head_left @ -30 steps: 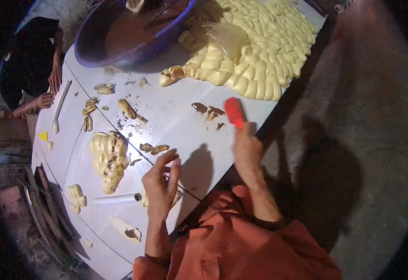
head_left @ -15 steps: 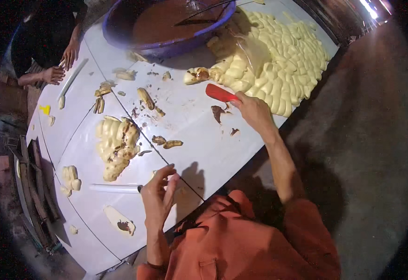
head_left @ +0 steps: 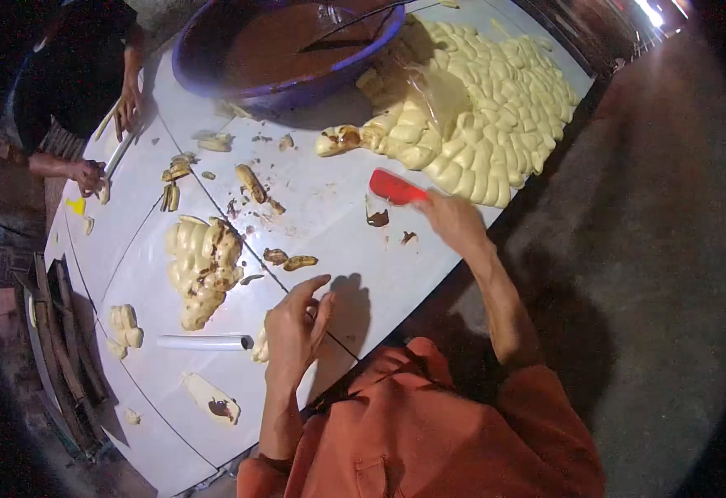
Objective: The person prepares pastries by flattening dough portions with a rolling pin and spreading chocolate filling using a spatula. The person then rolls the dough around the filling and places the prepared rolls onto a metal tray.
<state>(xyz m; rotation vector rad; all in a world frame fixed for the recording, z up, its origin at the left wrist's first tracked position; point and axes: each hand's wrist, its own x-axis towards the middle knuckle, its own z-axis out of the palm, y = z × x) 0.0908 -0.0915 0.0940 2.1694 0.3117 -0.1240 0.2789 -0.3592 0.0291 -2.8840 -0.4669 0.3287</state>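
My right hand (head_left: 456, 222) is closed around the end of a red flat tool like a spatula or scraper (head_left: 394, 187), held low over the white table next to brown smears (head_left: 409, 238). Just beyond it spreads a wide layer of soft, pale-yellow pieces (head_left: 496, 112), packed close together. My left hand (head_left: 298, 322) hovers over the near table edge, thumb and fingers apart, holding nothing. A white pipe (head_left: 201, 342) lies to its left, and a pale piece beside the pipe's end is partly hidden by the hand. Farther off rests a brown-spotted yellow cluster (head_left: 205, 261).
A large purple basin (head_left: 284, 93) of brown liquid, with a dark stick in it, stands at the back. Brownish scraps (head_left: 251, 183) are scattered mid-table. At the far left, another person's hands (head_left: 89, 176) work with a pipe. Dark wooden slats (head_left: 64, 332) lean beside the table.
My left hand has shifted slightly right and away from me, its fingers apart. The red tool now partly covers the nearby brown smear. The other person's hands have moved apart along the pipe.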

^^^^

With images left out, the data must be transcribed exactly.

head_left @ -30 steps: 
head_left @ -15 steps: 
head_left @ +0 steps: 
Objective: The person prepares pastries by flattening dough portions with a rolling pin and spreading chocolate filling using a spatula. The person then rolls the dough around the filling and places the prepared rolls onto a metal tray.
<state>(xyz m; rotation vector rad; all in a world frame fixed for the recording, z up, its origin at the left wrist's first tracked position; point and axes: each hand's wrist, its own x-axis towards the middle knuckle, its own z-axis out of the palm, y = z × x) 0.0908 -0.0915 0.0940 2.1694 0.3117 -0.1240 0.2789 -0.3592 0.0291 -2.8840 -0.4669 0.3287</state>
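My right hand (head_left: 456, 222) is closed around the end of a red flat tool like a spatula or scraper (head_left: 394, 187), held low over the white table next to brown smears (head_left: 409, 238). Just beyond it spreads a wide layer of soft, pale-yellow pieces (head_left: 496, 112), packed close together. My left hand (head_left: 298, 322) hovers over the near table edge, thumb and fingers apart, holding nothing. A white pipe (head_left: 201, 342) lies to its left, and a pale piece beside the pipe's end is partly hidden by the hand. Farther off rests a brown-spotted yellow cluster (head_left: 205, 261).
A large purple basin (head_left: 284, 93) of brown liquid, with a dark stick in it, stands at the back. Brownish scraps (head_left: 251, 183) are scattered mid-table. At the far left, another person's hands (head_left: 89, 176) work with a pipe. Dark wooden slats (head_left: 64, 332) lean beside the table.
My left hand has shifted slightly right and away from me, its fingers apart. The red tool now partly covers the nearby brown smear. The other person's hands have moved apart along the pipe.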

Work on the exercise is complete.